Figure 4: Chromatogram of refinery wastewater before treatment, 1: 2-methoxy-2-methylpropane, 2: cyclopropane, 3: benzaldehyde, 4: methyl-tetrabutyl ether 5: phenol, 6: 2,3,5,6-tetramethylphenol, 7: naphthalene 8: xylene, 9: 2,4-dimethylphenol (xylenol), 10: 2,5-dimethyl-3-ethylphenol, 11: octamethylcyclotetrasiloxane, 12: tetradecane, 13: 4-chloro-3-methylphenol, 14: 3-tert-butylphenol.
Figure 5: Chromatogram of refinery wastewater after treatment under optimum conditions after 120 min.

Further investigations should involve determining of deactivation rate or number of periods that catalyst can be used for this purpose and how easily the catalyst particles can be separated.

4. Conclusions

The TiO2 nanoparticles were pronounced as an effective photocatalyst for the removal of organic pollutants in real refinery wastewater, using a simple and perfect irradiation receiving reactor.
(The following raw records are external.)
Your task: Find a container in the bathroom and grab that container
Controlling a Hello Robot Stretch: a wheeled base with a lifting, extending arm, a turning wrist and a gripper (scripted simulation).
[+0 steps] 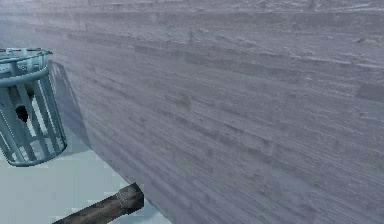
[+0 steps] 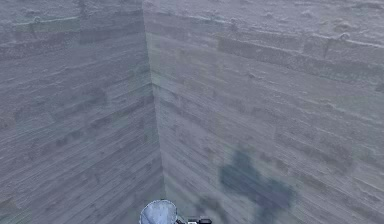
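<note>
One container is showing up for me: a pale blue slatted bin (image 1: pixel 45 110) at the forward view's left edge. It is standing upright on the pale floor (image 1: pixel 60 185), mouth up, close against the plank wall (image 1: pixel 240 100). A brown rod (image 1: pixel 105 207) is lying on the floor nearer the camera, slanting up toward that wall.

In the arm side view I am looking into a bare corner of plank walls. At its bottom edge I am making out a small dark piece that I am taking for the gripper (image 2: pixel 197 220), with a pale rounded thing (image 2: pixel 158 212) just beside it. I cannot tell whether the gripper is holding anything.

I am judging that the bin lies ahead and on the side away from the arm's reach. The base would need turning until the bin's upright side comes into the arm side view.
</note>
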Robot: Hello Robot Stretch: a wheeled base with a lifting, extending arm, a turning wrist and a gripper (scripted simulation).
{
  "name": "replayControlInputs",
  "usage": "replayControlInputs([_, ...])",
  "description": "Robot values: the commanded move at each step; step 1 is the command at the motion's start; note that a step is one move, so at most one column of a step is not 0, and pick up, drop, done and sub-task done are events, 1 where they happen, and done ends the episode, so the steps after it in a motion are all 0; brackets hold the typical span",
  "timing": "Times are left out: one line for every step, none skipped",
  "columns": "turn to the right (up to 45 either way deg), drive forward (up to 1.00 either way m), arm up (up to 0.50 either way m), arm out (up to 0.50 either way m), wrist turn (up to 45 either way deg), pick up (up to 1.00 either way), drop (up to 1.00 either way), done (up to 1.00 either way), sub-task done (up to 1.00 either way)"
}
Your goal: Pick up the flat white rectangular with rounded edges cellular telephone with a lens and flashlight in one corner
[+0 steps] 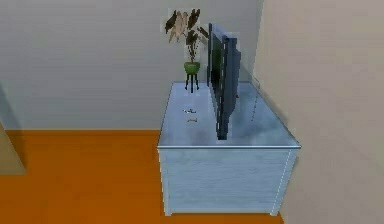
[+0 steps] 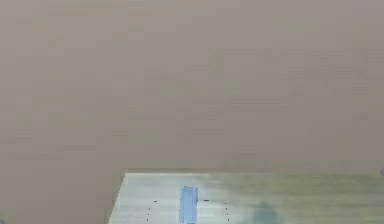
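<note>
A pale blue-grey cabinet (image 1: 225, 170) stands ahead in the forward view, on an orange floor. Left of a dark flat television (image 1: 222, 85) on its top lie two small pale things, one farther (image 1: 190, 110) and one nearer (image 1: 190, 122). Both are too small to name. In the arm side view, a pale tabletop (image 2: 300, 195) crosses the bottom edge. A flat grey-blue oblong (image 2: 187, 203) lies on it with a few dark specks around it.
A potted plant (image 1: 190, 45) on a small dark stand sits at the cabinet's far end. Beige walls close in behind the cabinet and to the forward view's right. Open orange floor (image 1: 80, 175) spreads left of the cabinet. A plain beige wall (image 2: 190, 80) rises beyond the tabletop.
</note>
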Motion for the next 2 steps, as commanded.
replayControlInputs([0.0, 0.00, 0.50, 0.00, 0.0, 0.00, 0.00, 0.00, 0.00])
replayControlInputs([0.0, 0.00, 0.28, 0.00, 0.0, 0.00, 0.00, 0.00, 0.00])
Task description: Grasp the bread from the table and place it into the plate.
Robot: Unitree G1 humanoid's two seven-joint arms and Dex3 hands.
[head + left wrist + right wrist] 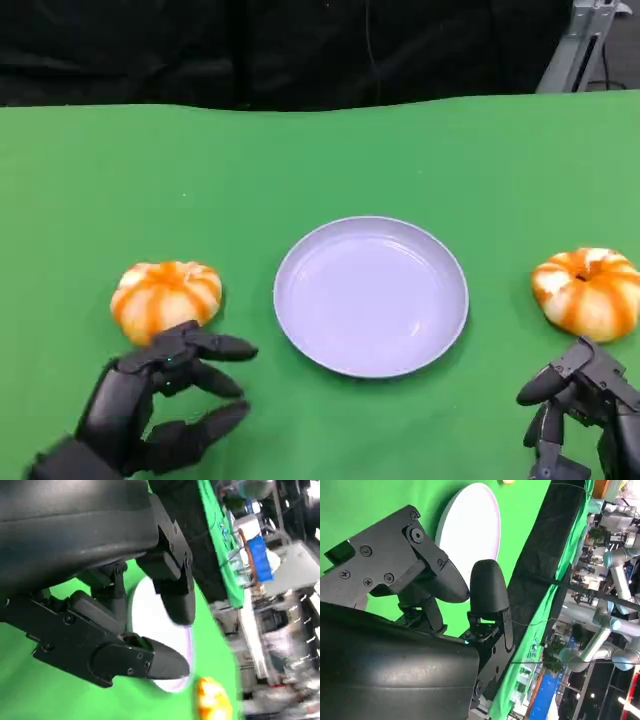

A very low catalyst concentration of 100 mg·L−1 under pH of 3 and temperature of 45°C can be introduced as the optimum operating conditions. Under these conditions, a degradation efficiency of more than 78% of the organic pollutants, determined with COD criterion, was achieved when applying near 120 min irradiation, and significant removal can still be obtained in much shorter times, after about 90 or even 60 min. The analysis of the present compounds showed that the efficiency of the applied degradation system is high for different identified organic pollutants, especially for aromatic compounds.


The authors are thankful to Kermanshah Petroleum Refinery company for the financial support of this work.